* WORK REQUIRED: Pictures in the data should be dropped; transcribe exactly the lines from the one that has "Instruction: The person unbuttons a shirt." through the one that has "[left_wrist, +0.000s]".

* DATA EXTRACT:
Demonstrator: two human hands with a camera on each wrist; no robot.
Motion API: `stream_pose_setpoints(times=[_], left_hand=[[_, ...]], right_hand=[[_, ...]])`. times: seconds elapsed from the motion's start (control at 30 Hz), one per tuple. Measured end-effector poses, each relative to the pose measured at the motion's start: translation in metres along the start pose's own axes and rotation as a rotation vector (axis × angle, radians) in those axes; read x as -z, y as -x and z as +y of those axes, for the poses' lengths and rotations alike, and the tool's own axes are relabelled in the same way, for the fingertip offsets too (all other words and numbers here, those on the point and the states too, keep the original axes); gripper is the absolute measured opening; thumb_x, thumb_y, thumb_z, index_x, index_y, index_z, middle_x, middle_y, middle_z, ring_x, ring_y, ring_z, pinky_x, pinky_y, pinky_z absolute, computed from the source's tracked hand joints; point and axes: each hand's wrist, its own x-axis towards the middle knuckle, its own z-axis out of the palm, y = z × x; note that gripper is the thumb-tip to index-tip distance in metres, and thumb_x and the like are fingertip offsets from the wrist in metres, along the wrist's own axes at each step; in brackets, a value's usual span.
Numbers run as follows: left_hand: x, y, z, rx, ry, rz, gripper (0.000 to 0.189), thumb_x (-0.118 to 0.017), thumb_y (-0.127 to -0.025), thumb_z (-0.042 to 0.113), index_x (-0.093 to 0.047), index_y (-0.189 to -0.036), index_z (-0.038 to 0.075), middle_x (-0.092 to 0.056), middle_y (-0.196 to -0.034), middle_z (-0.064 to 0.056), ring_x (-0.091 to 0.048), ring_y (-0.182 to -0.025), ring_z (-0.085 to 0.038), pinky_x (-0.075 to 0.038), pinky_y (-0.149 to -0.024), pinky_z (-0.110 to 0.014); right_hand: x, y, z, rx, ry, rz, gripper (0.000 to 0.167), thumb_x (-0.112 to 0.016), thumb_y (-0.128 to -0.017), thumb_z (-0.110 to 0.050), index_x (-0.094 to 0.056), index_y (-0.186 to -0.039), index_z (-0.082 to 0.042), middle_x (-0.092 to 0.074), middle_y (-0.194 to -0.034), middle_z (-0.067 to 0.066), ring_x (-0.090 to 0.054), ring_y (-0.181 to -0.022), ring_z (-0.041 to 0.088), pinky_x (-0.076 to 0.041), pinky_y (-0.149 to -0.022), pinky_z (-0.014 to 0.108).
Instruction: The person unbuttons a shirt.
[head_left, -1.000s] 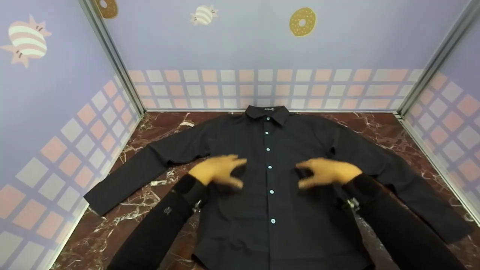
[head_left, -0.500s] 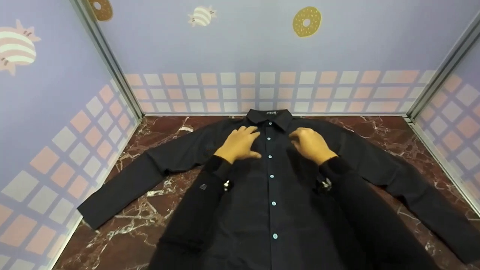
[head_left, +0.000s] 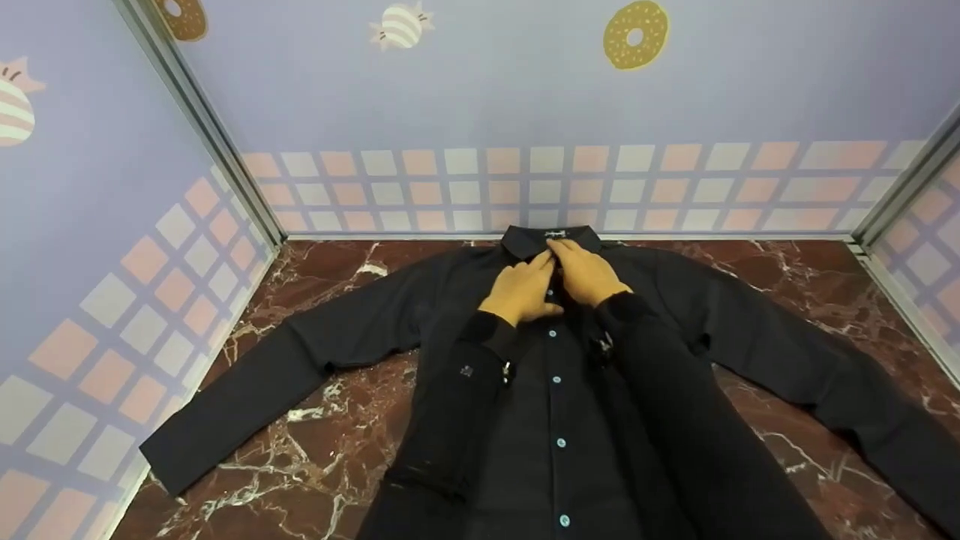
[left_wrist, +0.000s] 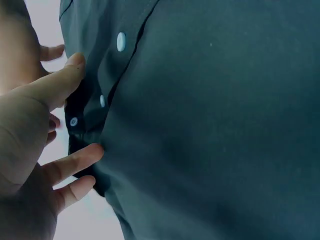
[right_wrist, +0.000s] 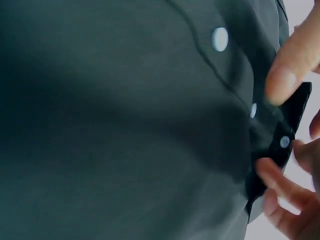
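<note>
Black long-sleeved shirt (head_left: pixel 534 420), laid flat, front side up, on a dark red-brown marbled tabletop (head_left: pixel 330 442), with the pointed collar (head_left: pixel 520 241) at the far end, near the lilac back wall (head_left: pixel 495 90). Small pale label (head_left: pixel 556 234) inside the collar. Row of pale round buttons (head_left: pixel 561 443) running from the collar down the front. One shirt sleeve (head_left: pixel 240 405) angled out to the left of the collar and toward the viewer, the other shirt sleeve (head_left: pixel 817 367) likewise to the right.

Left hand (head_left: pixel 520 291) just below the collar and slightly to its left, fingers mostly straight and reaching toward the collar, thumb spread well apart. Right hand (head_left: pixel 587 274) just below the collar and to its right, fingers stretched toward the left hand, thumb apart from them. Fingertips of both hands close together at the base of the collar. Right wrist view blurred: perhaps touching the cloth there, but impossible to tell how firmly.

Black cuffed arms (head_left: pixel 450 420) over the shirt front, nearer to the viewer than the collar. Behind the collar, a band of pink and white squares (head_left: pixel 503 192); higher up, a striped candy print (head_left: pixel 401 27) to its left and a doughnut print (head_left: pixel 616 43) to its right.
</note>
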Motion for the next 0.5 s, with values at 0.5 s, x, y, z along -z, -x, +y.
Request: stream_pose_setpoints(times=[0.5], left_hand=[[0.006,0.013,-0.007,-0.002,-0.021,0.157,0.101,-0.081,-0.095,0.047,-0.024,-0.17,0.012,-0.018,-0.177,-0.011,-0.057,-0.135,-0.035,-0.052,-0.107,-0.047]], right_hand=[[0.005,-0.001,-0.007,0.027,0.044,0.364,0.015,-0.068,-0.104,-0.006,-0.076,-0.112,0.004,-0.07,-0.107,0.023,-0.072,-0.09,0.045,-0.06,-0.079,0.058]])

* ANSWER:
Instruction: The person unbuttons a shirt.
[head_left, -1.000s] 
[head_left, -0.500s] 
[head_left, +0.000s] 
[left_wrist, +0.000s] 

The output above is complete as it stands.